The data below calls for an exact copy.

▸ **DATA BLOCK**
BEGIN

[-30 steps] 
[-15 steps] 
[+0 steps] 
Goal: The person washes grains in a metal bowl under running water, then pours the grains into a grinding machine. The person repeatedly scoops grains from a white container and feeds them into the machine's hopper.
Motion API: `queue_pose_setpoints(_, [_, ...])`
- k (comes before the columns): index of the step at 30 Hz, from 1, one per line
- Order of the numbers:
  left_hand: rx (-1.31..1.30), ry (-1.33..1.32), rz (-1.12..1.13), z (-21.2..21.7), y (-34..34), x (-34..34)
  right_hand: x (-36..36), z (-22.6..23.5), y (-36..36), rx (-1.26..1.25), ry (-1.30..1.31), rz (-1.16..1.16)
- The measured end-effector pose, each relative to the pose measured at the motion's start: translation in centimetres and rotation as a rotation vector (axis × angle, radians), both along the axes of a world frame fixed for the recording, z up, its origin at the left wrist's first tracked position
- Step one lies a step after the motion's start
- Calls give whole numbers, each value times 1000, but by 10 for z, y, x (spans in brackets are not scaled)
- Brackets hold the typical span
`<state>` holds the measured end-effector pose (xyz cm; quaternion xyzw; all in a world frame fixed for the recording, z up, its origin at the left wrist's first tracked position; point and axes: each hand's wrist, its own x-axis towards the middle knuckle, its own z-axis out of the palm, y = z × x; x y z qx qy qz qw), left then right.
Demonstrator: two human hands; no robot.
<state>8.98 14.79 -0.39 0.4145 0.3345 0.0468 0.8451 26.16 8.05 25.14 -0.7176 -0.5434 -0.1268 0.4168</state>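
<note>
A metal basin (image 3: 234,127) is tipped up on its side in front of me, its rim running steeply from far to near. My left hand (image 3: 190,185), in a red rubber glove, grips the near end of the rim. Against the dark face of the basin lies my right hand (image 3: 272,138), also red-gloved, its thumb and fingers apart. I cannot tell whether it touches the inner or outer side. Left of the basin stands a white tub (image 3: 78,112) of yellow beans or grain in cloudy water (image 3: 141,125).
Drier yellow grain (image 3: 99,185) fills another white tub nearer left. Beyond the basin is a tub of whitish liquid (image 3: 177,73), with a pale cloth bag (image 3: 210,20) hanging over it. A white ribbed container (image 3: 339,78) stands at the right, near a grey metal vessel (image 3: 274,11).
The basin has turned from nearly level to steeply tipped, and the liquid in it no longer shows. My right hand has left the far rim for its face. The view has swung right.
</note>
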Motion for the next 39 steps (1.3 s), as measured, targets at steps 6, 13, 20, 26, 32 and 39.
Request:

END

▸ **ANSWER FOR THE TASK**
[-30 steps] 
[-15 steps] 
[+0 steps] 
Goal: The person washes grains in a metal bowl under running water, then pours the grains into a grinding machine. The person repeatedly scoops grains from a white container and feeds them into the machine's hopper.
Motion API: `queue_pose_setpoints(_, [_, ...])`
- k (comes before the columns): index of the step at 30 Hz, from 1, one per line
- Order of the numbers:
  left_hand: rx (-1.31..1.30), ry (-1.33..1.32), rz (-1.12..1.13), z (-21.2..21.7), y (-34..34), x (-34..34)
  right_hand: x (-36..36), z (-22.6..23.5), y (-36..36), rx (-1.26..1.25), ry (-1.30..1.31), rz (-1.16..1.16)
- The measured end-effector pose, each relative to the pose measured at the motion's start: translation in centimetres and rotation as a rotation vector (axis × angle, radians), both along the axes of a world frame fixed for the recording, z up, its origin at the left wrist's first tracked position
- Step one lies a step after the motion's start
- Calls give whole numbers, each value times 1000, but by 10 for z, y, x (spans in brackets are not scaled)
- Brackets hold the typical span
`<state>` holds the measured end-effector pose (xyz cm; quaternion xyzw; all in a world frame fixed for the recording, z up, its origin at the left wrist's first tracked position; point and axes: each hand's wrist, its own x-axis towards the middle knuckle, its own z-axis out of the palm, y = z × x; x y z qx qy qz qw), left then right.
Demonstrator: two human hands; no robot.
<state>8.98 14.79 -0.39 0.4145 0.3345 0.0468 0.8451 26.16 8.05 25.14 -0.7176 -0.5434 -0.1268 0.4168</state>
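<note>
A metal basin (image 3: 234,127) is tipped up on its side in front of me, its rim running steeply from far to near. My left hand (image 3: 190,185), in a red rubber glove, grips the near end of the rim. Against the dark face of the basin lies my right hand (image 3: 272,138), also red-gloved, its thumb and fingers apart. I cannot tell whether it touches the inner or outer side. Left of the basin stands a white tub (image 3: 78,112) of yellow beans or grain in cloudy water (image 3: 141,125).
Drier yellow grain (image 3: 99,185) fills another white tub nearer left. Beyond the basin is a tub of whitish liquid (image 3: 177,73), with a pale cloth bag (image 3: 210,20) hanging over it. A white ribbed container (image 3: 339,78) stands at the right, near a grey metal vessel (image 3: 274,11).
The basin has turned from nearly level to steeply tipped, and the liquid in it no longer shows. My right hand has left the far rim for its face. The view has swung right.
</note>
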Motion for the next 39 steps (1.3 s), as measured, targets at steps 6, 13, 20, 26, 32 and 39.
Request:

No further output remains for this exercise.